# Gordon, Floyd, Bartow



## jr123 (Nov 11, 2015)

Any reports from these counties?


----------



## skeeter300 (Nov 12, 2015)

Bartow county- seen many bucks but have not seen none chasing does. Lots of scrapes and rubs. Evenings have been the best. Seen deer around 4 o'clock. Did not see a deer yesterday evening though. Shot a nice 10 pt Monday evening.


----------



## skeeter300 (Nov 14, 2015)

Bartow- seen 36 deer today. What a morning. No bucks big enough to shoot. Seen 3 nice bucks pushing does around though. Seen deer up to 11 o'clock


----------



## muzzystrut (Nov 16, 2015)

Hunted in Floyd Saturday and Sunday, heard a ton of shots around us and saw zero deer Saturday. Sunday morning saw two and shot a doe.

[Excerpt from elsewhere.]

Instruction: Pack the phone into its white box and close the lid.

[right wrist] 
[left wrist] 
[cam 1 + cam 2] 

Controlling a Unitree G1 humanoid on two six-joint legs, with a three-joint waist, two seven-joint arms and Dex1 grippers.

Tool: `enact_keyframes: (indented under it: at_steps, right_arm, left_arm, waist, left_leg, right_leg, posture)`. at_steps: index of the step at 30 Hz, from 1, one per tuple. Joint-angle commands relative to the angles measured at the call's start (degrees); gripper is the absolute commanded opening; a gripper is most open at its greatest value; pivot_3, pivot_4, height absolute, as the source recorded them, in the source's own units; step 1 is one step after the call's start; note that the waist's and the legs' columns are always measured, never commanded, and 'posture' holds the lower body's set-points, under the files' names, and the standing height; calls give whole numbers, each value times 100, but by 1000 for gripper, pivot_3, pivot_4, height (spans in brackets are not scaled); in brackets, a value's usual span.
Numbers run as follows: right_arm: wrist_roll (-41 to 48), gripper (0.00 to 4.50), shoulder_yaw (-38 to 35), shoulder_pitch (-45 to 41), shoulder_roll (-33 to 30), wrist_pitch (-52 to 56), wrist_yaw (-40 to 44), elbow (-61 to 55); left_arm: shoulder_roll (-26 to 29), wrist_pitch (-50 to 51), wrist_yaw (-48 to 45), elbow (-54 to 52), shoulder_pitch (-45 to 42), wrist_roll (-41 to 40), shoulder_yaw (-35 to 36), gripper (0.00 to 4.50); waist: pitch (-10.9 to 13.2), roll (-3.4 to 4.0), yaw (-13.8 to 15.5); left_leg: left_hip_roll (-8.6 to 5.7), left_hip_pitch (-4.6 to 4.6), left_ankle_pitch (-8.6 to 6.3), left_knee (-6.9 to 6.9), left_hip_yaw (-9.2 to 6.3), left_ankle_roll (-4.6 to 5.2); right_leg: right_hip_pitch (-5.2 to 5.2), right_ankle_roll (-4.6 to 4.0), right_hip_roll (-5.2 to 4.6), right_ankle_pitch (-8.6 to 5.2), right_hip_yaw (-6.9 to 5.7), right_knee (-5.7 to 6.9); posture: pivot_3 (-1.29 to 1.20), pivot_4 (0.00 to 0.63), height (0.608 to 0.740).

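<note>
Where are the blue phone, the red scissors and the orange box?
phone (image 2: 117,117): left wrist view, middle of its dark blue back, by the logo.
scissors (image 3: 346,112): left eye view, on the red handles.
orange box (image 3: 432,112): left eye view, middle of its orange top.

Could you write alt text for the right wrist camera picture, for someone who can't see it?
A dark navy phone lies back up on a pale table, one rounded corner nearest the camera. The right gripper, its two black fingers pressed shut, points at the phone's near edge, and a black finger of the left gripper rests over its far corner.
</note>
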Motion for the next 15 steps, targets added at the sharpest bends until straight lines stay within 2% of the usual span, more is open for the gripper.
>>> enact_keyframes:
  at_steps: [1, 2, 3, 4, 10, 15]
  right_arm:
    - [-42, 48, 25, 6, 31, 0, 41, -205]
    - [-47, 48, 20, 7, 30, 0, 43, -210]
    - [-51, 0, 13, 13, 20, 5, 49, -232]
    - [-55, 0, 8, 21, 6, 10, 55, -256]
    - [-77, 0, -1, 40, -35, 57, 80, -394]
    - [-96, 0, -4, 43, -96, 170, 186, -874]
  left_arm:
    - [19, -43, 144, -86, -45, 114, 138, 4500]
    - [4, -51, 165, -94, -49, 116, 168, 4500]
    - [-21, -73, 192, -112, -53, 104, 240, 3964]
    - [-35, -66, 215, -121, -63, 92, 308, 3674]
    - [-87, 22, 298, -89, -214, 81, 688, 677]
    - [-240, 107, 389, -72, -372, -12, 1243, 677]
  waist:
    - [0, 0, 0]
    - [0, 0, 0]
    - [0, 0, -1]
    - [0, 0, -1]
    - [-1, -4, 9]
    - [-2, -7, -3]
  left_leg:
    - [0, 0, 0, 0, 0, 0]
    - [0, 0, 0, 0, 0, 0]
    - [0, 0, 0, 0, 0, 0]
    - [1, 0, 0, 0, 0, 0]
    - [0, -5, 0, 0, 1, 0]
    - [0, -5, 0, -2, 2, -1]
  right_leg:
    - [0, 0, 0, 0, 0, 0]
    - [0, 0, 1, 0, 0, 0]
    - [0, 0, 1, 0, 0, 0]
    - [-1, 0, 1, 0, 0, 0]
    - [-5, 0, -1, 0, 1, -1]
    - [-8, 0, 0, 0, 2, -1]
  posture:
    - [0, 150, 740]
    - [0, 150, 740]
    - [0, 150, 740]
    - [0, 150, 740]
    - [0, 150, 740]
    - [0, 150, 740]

Processor said business has been really good. I am obviously not in right spot....


----------



## mtjbrown (Nov 17, 2015)

Shot a small six point the 8th about 5:00. Had seen quite a few deer on prior hunts, none since. Moving stand and trying again!!


----------



## chilidawg (Nov 23, 2015)

I have seen a lot of deer where I hunt (western GC) during the entire day. I've killed 2 does so far. One was harvested at 10:48 am and the other just before sunset. The only bucks that I have seen were a 4 pointer (seen twice) and an 8 pointer chasing a doe (Sunday the 22nd).


----------



## mtjbrown (Dec 20, 2015)

*late season success*

This is the biggest buck I have seen or taken in Georgia this late in the season. Killed right before dark on a small tract I have permission to hunt in Bartow county. He appeared to be still rutting gauging by the tarsal glands on his legs. I believe he was dogging a doe I had just seen that saw me first! Glad I didnt get the shot, I wouldn't have still been in the tree.


----------